§ **THE PROBLEM**
Print the listing exactly as it stands. Skip every picture.

***** SUPPLIED MATERIAL *****

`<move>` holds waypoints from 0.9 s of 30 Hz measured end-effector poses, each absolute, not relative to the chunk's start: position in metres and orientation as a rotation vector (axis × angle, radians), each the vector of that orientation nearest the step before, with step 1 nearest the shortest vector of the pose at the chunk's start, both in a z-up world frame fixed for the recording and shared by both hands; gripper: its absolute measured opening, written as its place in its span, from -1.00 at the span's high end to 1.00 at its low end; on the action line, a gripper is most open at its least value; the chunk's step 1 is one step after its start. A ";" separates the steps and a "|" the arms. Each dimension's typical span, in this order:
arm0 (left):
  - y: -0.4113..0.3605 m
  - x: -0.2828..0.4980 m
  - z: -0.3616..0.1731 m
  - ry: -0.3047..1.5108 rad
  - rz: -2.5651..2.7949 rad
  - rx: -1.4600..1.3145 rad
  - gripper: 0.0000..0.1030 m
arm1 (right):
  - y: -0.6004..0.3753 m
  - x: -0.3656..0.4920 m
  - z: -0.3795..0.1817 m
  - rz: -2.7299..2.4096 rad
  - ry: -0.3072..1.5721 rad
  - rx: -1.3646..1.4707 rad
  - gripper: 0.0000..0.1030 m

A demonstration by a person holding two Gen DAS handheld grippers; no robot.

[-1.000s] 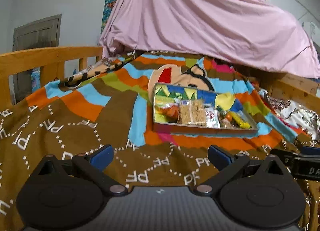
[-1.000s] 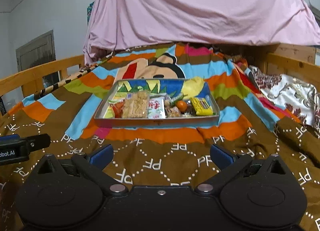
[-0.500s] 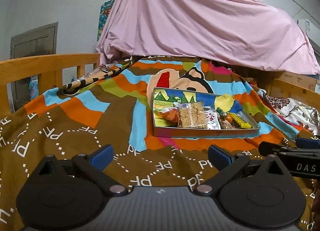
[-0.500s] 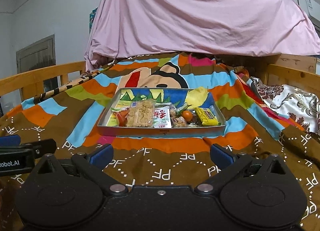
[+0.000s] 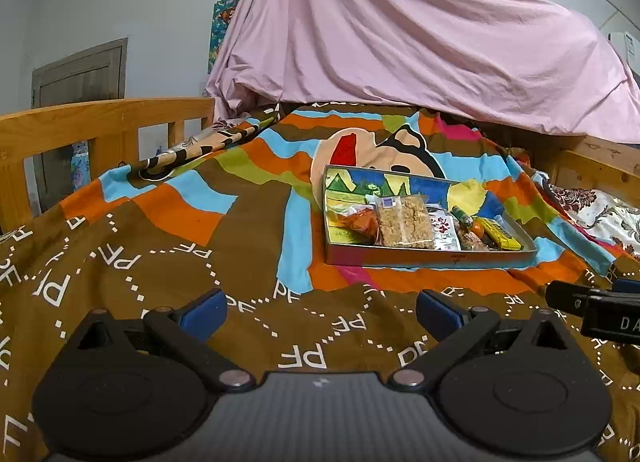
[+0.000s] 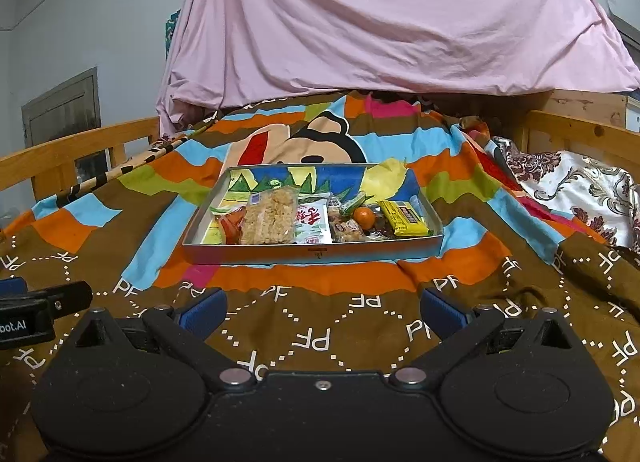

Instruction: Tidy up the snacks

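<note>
Ahead, on the patterned blanket [image 6: 304, 342], sits the metal tray [image 6: 312, 255] of snacks. From left to right it holds an orange packet [image 6: 232, 222] half hidden behind a clear bag of crispy bars [image 6: 269, 218], a white sachet [image 6: 313, 222], small sweets too jumbled to make out, and a yellow bar [image 6: 404, 218]. The left gripper [image 5: 319, 308] and right gripper [image 6: 322, 306] both hover wide apart, empty, well short of the tray.
</note>
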State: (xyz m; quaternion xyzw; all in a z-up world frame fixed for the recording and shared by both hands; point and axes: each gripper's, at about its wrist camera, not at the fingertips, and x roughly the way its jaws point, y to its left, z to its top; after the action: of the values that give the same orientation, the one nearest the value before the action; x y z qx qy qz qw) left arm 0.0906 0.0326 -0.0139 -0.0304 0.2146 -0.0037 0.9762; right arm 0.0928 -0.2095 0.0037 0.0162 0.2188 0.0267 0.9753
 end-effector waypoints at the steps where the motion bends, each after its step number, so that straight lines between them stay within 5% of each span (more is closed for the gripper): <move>1: 0.032 0.090 -0.014 0.433 -0.008 -0.060 -0.99 | -0.209 0.093 0.004 0.053 0.441 0.032 -0.99; 27: 0.032 0.089 -0.013 0.427 -0.015 -0.065 -0.99 | -0.208 0.092 0.005 0.053 0.440 0.025 -0.99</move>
State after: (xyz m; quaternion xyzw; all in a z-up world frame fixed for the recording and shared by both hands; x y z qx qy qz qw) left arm 0.0895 0.0324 -0.0127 -0.0321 0.2120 -0.0072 0.9767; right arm 0.0924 -0.2079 0.0047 0.0126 0.2184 0.0263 0.9754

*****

§ **SOLUTION BELOW**
`<move>` holds waypoints from 0.9 s of 30 Hz measured end-effector poses, each absolute, not relative to the chunk's start: position in metres and orientation as a rotation vector (axis × angle, radians), each the vector of that orientation nearest the step before, with step 1 nearest the shortest vector of the pose at the chunk's start, both in a z-up world frame fixed for the recording and shared by both hands; gripper: its absolute measured opening, written as its place in its span, from -1.00 at the span's high end to 1.00 at its low end; on the action line, a gripper is most open at its least value; the chunk's step 1 is one step after its start. A ";" separates the steps and a "|" the arms. Each dimension's typical span, in this order:
arm0 (left):
  - y: -0.4113..0.3605 m
  - x: -0.2828..0.4980 m
  - z: -0.3616..0.1731 m
  - ry: -0.3047..1.5108 rad
  - rz: -2.5651..2.7949 rad
  - rx: -1.4600..1.3145 rad
  - gripper: 0.0000..0.1030 m
arm1 (right):
  - y: -0.6004..0.3753 m
  - x: -0.3656..0.4920 m
  - z: -0.3795..0.1817 m
  - rz: -2.7299..2.4096 rad
  - ry: -0.3072..1.5721 rad
  - rx: -1.3646..1.4707 rad
  - gripper: 0.0000..0.1030 m

A demonstration by a person holding two Gen DAS handheld grippers; no robot.

[-1.000s] 
[-1.000s] 
[-0.500s] 
[-0.500s] 
[+0.000s] 
[+0.000s] 

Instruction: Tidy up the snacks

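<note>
Ahead, on the patterned blanket [image 6: 304, 342], sits the metal tray [image 6: 312, 255] of snacks. From left to right it holds an orange packet [image 6: 232, 222] half hidden behind a clear bag of crispy bars [image 6: 269, 218], a white sachet [image 6: 313, 222], small sweets too jumbled to make out, and a yellow bar [image 6: 404, 218]. The left gripper [image 5: 319, 308] and right gripper [image 6: 322, 306] both hover wide apart, empty, well short of the tray.
</note>
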State: (xyz m; quaternion xyzw; all in a z-up world frame fixed for the recording and shared by both hands; point and axes: each gripper's, at about its wrist camera, not at the fingertips, and x roughly the way its jaws point, y to its left, z to its top; after the action: of the values that give the same orientation, the one nearest the value before the action; x y z qx qy qz qw) left arm 0.0906 0.0326 -0.0139 -0.0304 0.2146 -0.0037 0.9762; right arm 0.0928 -0.2095 0.0037 0.0162 0.2188 0.0267 0.9753
 end-effector waypoints at the steps where the motion bends, each after its step number, so that straight lines between them stay within 5% of each span (more is closed for the gripper): <move>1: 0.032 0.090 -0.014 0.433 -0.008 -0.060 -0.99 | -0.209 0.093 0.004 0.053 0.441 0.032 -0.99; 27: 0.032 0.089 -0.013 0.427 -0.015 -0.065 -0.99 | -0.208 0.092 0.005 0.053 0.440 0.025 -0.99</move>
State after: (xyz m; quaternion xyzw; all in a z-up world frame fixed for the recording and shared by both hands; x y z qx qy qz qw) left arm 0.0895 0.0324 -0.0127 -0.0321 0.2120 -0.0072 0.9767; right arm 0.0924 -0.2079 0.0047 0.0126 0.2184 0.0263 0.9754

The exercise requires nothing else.